**The problem**
The answer must consist of every line below that contains the word "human".

Top of Excerpted records

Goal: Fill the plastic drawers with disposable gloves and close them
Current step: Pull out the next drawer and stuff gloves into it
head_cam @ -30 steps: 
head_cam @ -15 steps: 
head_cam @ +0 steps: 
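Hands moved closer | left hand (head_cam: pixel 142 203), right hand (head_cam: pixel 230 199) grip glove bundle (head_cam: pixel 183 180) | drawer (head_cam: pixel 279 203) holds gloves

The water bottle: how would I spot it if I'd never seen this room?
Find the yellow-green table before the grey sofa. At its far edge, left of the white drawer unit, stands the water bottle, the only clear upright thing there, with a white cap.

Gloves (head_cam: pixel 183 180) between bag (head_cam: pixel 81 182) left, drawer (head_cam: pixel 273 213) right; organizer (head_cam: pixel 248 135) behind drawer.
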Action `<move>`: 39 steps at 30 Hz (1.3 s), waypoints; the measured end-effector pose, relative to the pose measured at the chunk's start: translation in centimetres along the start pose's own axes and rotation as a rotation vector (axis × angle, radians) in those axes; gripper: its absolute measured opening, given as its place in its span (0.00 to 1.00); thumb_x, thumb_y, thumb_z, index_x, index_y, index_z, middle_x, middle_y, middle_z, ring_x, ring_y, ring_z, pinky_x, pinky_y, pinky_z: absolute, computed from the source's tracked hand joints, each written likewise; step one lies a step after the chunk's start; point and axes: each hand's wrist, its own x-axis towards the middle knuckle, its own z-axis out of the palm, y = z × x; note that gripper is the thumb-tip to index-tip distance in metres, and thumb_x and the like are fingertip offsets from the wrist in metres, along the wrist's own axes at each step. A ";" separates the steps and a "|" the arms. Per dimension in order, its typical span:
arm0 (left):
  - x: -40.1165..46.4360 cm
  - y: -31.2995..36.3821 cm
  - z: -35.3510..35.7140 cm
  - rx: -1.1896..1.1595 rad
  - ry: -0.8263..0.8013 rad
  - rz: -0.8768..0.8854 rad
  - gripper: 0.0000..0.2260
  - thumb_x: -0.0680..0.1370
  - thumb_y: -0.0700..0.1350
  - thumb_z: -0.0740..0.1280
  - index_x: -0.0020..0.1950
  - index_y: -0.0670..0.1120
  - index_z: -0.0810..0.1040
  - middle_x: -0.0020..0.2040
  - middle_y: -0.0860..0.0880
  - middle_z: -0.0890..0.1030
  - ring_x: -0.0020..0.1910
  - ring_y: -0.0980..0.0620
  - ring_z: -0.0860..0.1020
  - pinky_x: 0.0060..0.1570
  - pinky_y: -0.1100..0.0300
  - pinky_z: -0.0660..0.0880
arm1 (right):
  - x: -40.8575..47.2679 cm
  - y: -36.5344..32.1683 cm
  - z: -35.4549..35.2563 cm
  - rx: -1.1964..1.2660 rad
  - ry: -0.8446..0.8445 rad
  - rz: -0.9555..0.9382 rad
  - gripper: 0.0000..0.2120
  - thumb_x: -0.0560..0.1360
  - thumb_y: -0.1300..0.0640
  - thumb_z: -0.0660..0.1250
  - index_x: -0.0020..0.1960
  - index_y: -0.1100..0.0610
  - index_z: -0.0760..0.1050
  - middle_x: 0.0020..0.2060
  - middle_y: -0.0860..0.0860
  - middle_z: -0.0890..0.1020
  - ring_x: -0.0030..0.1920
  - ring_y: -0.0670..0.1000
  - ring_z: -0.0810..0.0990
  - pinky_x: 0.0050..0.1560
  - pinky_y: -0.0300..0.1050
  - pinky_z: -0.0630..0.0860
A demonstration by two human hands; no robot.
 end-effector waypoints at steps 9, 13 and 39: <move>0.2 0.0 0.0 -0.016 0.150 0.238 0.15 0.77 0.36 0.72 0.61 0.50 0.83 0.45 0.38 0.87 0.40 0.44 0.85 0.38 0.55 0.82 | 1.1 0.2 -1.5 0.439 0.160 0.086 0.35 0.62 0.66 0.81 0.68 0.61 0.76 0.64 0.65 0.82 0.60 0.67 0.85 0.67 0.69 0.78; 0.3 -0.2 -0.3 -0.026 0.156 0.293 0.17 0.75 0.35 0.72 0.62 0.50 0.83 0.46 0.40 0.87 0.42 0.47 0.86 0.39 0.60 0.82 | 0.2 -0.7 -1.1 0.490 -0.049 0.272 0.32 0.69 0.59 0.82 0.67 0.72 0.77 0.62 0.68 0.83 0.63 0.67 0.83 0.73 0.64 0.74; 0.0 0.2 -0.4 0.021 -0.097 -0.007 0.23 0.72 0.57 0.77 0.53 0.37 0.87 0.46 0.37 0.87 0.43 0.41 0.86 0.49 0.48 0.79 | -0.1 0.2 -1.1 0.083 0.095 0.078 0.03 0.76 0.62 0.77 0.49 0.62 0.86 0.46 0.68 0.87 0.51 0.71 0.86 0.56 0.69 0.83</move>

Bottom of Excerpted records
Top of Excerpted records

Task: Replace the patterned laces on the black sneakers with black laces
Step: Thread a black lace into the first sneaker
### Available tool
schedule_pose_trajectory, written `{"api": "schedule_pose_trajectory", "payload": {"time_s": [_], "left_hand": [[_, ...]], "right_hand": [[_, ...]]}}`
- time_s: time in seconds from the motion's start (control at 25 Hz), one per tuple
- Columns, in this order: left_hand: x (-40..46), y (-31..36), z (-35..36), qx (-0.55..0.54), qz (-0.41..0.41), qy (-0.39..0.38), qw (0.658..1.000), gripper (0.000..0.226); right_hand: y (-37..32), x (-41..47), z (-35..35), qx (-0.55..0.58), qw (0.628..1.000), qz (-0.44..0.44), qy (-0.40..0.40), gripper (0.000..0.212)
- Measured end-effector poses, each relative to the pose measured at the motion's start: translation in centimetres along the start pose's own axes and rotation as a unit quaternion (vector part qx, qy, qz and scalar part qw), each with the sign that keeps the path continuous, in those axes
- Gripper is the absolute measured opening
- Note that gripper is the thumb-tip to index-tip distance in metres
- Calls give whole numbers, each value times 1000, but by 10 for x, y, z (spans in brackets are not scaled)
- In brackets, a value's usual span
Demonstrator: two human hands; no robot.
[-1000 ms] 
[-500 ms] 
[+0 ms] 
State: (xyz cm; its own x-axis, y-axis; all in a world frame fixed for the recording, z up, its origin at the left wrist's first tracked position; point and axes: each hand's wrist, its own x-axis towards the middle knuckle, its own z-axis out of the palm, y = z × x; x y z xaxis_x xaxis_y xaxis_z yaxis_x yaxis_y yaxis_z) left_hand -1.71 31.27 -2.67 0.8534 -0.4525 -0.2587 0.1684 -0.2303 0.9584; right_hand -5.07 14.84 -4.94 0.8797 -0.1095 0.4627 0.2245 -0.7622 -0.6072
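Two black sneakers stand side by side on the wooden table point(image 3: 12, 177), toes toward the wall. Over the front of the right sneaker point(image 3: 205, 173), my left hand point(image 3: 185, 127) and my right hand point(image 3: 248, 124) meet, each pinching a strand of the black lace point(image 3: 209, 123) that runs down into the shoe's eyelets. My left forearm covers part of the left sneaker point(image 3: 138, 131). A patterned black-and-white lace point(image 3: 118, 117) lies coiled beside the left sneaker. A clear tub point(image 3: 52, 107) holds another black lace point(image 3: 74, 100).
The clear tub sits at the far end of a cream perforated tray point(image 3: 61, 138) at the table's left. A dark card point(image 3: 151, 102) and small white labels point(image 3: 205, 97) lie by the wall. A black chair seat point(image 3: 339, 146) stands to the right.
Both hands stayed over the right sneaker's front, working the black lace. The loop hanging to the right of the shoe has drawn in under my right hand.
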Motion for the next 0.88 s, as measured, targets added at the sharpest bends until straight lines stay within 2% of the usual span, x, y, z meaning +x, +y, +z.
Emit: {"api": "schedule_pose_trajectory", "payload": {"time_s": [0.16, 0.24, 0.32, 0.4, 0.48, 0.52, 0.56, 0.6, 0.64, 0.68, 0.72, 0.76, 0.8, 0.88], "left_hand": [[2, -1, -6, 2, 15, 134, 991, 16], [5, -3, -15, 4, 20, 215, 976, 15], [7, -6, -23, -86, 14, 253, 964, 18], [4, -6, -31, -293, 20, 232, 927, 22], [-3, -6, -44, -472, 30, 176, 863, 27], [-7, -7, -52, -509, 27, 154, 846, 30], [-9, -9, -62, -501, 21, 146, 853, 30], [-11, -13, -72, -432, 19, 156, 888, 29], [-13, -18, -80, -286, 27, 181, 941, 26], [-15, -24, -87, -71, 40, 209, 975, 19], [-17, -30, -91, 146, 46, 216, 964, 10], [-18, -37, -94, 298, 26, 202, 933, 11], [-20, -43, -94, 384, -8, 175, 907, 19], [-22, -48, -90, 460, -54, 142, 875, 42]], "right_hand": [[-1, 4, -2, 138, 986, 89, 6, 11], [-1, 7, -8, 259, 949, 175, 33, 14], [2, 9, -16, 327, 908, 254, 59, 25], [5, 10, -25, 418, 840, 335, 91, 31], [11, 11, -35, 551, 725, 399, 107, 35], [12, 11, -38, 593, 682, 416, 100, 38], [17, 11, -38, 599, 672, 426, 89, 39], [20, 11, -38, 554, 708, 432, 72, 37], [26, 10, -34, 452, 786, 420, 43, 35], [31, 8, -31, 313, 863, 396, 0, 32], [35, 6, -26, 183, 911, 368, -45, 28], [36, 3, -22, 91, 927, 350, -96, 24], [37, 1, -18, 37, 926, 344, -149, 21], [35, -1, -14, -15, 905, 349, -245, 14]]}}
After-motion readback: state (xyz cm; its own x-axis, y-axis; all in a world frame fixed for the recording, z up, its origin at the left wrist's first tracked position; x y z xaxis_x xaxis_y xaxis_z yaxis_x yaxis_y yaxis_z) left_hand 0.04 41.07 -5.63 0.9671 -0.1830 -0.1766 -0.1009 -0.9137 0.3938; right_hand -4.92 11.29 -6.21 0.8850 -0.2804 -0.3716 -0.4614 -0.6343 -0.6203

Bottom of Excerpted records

**Answer space**
A demonstration by two human hands; no robot.
Demonstrator: two human hands; no robot.

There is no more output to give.